** Data **
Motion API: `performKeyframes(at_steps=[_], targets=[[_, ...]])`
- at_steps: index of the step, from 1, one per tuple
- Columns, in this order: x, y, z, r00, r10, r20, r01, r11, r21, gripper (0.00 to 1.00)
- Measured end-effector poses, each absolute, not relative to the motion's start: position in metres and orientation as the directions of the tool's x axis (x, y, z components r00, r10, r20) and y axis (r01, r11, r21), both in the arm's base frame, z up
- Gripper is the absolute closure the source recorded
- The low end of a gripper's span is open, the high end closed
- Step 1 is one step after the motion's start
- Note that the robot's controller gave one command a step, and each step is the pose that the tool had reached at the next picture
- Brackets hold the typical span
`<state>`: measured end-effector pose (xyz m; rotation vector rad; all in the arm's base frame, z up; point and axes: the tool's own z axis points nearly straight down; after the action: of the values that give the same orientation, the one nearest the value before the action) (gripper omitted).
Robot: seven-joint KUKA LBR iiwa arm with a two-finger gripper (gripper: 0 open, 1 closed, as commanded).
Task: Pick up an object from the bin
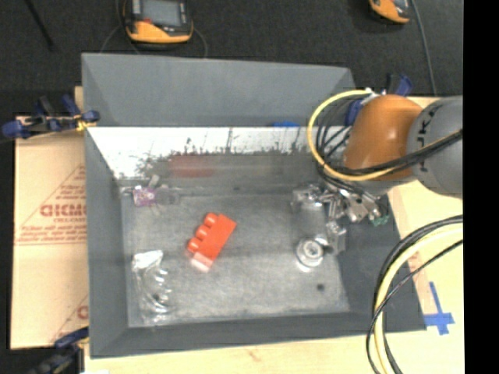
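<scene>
My gripper [337, 211] hangs low at the right side of the bin, close to the right wall. Just below and left of it a small silver round metal piece [310, 253] lies on the bin floor, close to or touching the gripper's lower tip. A red-orange toy block [210, 240] with studs lies tilted near the middle of the floor, well to the gripper's left.
A crumpled clear plastic piece [153, 281] sits in the front left corner. A small purple thing [144, 197] lies by the back left wall. The arm with its orange cover and looped cables reaches over the right rim.
</scene>
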<state>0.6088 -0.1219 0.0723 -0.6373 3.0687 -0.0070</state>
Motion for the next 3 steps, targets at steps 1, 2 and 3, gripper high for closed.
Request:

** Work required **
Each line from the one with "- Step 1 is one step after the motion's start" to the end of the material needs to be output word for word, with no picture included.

** Task response **
- Step 1 is one step after the motion's start
- Note that the robot's controller gave one command a step, and each step is the pose that the tool had reached at the next picture
- Brackets hold the typical span
`<state>`: measured end-effector pose (xyz m; rotation vector rad; all in the arm's base frame, z up; point and axes: the tool's own z axis points nearly straight down; after the action: of the values that give the same orientation, the one nearest the value before the action) (gripper omitted).
Robot: seven-joint KUKA LBR iiwa arm with a two-finger gripper (gripper: 0 open, 1 closed, as commanded).
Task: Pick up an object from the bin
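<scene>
My gripper [337, 211] hangs low at the right side of the bin, close to the right wall. Just below and left of it a small silver round metal piece [310, 253] lies on the bin floor, close to or touching the gripper's lower tip. A red-orange toy block [210, 240] with studs lies tilted near the middle of the floor, well to the gripper's left.
A crumpled clear plastic piece [153, 281] sits in the front left corner. A small purple thing [144, 197] lies by the back left wall. The arm with its orange cover and looped cables reaches over the right rim.
</scene>
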<state>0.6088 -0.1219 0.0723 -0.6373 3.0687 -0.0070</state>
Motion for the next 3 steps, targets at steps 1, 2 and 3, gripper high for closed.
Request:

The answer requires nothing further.